Werner Otto’s spirit as well as his ideas and visions continued to determine the fate of the Otto Group. The visionary may have become one of the most successful entrepreneurs in Germany within just a few decades, but he always took this success with a sense of humility, as if it was far from his mind to portray himself as a star businessman. He spoke instead of all the good luck he had experienced, and also of all of his employees’ outstanding achievements. And he felt the need to give back to society from an early stage. This motivation led him to found the Werner Otto Foundation in 1969, whose mission it is provide financial support to medical research projects at Hamburg hospitals. The Werner Otto Institute, which has been dedicated to the early detection and treatment of children and adolescents with developmental disorders since 1974, and the scientific treatment center for childhood cancer diseases at the University Medical Center Hamburg-Eppendorf have also benefited from this.
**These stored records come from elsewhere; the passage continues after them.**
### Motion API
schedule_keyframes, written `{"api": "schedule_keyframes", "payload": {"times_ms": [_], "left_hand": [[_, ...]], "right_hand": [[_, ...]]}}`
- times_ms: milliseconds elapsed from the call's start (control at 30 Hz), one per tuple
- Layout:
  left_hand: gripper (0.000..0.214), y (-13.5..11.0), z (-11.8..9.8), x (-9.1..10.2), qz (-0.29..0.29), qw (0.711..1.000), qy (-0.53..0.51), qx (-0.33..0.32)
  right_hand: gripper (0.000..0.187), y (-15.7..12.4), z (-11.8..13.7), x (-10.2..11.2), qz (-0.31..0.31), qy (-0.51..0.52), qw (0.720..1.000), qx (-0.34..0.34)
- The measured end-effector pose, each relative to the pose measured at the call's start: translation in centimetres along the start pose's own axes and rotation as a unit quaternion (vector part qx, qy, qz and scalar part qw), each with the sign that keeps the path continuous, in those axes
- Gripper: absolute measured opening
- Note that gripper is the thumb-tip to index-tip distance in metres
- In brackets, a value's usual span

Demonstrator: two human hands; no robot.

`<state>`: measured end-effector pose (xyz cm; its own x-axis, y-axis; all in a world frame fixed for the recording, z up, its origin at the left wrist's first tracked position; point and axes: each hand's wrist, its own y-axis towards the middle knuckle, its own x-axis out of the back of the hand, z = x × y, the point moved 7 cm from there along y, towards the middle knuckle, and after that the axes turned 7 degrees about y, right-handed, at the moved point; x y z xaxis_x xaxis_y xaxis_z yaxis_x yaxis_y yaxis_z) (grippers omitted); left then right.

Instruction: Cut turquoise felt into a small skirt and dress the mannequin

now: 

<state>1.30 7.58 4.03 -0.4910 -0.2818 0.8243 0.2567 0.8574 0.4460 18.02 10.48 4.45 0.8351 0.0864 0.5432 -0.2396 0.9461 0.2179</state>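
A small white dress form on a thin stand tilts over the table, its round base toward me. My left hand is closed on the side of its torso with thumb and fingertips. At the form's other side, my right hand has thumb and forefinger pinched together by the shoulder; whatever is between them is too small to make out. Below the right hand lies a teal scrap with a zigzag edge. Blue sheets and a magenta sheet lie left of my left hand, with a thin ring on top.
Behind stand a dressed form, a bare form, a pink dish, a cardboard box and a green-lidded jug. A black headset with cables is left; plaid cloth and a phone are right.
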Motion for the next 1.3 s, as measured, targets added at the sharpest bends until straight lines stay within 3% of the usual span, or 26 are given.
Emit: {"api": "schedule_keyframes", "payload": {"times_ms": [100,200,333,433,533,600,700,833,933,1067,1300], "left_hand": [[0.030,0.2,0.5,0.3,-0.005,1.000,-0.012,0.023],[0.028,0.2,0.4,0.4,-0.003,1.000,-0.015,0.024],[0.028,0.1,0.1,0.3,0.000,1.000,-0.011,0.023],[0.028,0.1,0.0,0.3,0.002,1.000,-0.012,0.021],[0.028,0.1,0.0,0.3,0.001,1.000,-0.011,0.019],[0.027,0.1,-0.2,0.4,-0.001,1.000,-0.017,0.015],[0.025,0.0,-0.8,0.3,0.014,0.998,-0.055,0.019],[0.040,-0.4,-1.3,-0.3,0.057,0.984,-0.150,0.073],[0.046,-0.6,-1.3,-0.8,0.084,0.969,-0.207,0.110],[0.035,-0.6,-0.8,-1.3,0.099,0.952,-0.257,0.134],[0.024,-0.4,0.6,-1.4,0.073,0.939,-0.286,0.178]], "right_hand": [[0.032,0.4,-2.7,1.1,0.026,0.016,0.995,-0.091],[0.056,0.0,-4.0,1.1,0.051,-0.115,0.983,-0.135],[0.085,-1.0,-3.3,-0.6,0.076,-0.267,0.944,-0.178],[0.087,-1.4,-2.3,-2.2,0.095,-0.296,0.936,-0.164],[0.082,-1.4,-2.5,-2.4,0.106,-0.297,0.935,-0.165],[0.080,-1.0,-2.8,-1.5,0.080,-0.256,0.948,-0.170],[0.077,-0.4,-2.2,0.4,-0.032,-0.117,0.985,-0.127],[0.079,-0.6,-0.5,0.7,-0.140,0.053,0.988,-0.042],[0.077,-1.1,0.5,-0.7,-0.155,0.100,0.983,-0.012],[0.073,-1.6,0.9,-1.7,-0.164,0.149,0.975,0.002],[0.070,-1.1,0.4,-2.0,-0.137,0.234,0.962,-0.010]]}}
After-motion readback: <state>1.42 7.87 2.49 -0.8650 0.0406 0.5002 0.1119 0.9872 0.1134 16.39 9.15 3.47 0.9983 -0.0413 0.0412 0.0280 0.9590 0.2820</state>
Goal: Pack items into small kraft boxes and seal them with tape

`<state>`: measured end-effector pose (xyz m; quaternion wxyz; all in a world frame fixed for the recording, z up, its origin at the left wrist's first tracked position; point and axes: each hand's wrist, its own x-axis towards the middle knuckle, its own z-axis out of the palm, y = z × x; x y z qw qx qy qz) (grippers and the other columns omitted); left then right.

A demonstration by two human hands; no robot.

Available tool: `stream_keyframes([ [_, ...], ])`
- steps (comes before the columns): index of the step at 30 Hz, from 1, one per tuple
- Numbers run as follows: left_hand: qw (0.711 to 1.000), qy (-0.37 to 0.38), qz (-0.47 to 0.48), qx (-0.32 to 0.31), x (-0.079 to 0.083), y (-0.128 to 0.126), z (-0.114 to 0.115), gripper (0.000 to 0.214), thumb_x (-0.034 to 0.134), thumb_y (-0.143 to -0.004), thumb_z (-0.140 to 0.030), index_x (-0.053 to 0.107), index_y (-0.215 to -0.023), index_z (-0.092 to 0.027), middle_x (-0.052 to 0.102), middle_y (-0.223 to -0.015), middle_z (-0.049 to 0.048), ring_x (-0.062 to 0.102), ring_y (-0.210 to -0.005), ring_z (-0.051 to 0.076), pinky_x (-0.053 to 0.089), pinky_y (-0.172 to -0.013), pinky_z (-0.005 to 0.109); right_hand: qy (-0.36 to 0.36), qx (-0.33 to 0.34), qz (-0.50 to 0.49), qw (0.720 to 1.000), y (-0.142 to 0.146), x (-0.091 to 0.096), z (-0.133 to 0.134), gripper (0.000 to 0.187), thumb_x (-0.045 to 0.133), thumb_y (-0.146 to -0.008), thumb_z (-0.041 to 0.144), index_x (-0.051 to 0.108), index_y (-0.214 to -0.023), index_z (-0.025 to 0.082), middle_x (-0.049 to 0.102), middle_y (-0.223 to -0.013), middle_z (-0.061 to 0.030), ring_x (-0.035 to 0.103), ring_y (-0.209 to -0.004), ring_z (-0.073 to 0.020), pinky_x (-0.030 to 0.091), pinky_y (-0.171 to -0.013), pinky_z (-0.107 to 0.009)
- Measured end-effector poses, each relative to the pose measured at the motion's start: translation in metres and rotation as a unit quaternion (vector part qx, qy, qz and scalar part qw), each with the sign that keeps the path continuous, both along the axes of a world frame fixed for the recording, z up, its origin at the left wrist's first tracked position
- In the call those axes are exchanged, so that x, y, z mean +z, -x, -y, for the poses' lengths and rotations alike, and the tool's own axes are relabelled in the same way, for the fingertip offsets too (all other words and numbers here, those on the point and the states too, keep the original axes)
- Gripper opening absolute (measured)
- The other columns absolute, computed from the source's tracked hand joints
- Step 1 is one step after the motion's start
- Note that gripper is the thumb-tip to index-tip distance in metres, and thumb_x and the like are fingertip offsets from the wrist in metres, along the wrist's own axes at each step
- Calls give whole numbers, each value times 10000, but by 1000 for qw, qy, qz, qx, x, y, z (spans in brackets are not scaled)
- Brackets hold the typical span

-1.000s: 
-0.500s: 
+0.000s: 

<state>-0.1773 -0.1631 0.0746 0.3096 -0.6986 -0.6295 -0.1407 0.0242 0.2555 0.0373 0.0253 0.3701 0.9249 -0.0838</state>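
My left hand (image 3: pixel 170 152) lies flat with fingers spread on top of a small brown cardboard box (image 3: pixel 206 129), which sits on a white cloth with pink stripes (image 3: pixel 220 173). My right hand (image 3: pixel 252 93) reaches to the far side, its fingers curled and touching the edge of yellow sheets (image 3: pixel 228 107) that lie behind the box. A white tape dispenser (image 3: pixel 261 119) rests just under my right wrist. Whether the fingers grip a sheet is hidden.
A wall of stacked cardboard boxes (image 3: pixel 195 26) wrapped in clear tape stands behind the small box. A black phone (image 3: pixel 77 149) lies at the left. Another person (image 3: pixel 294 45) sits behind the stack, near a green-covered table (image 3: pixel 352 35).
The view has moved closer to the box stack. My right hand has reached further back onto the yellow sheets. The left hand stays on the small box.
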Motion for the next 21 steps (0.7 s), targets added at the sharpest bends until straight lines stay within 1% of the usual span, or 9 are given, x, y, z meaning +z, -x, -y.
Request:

Otto was involved in the rebuilding and renovation of churches and other buildings that had been destroyed by the war. Above all, however, he developed an early sense for having to protect the environment, and was once again ahead of his time in this matter as well. With all his might, he encouraged and supported his son Dr. Michael Otto in his endeavors to make active environmental protection a permanent part of the Otto Group’s business operations in the 1980s.
In 2011, Werner Otto died at the age of 102 in Berlin. Otto was not only a well-loved family man and highly respected boss. He received countless awards for both his person and his work throughout his lifetime. Otto was bestowed with the Grand Cross 1st class of the Order of Merit of the Federal Republic of Germany, the gold Ehrendenkmünze (honorary commemorative medal), and the Bürgermeister-Stolten-Medaille (Mayor Stolten Medal) of the Hamburg Senate, the honorary title “Professor of the Free and Hanseatic City of Hamburg,” the Ernst Reuter Medal of the Berlin Senate, as well as the Konrad Adenauer Foundation’s “Social Market Economy” prize for his entrepreneurial activities. His friend and former Chancellor of Germany Helmut Schmidt summed up Otto’s memory with the following words: “Werner Otto is the bright sides of recent German history all wrapped up in one person. A great businessman, but also a man with a mind for politics and a sense of duty to the res publica.”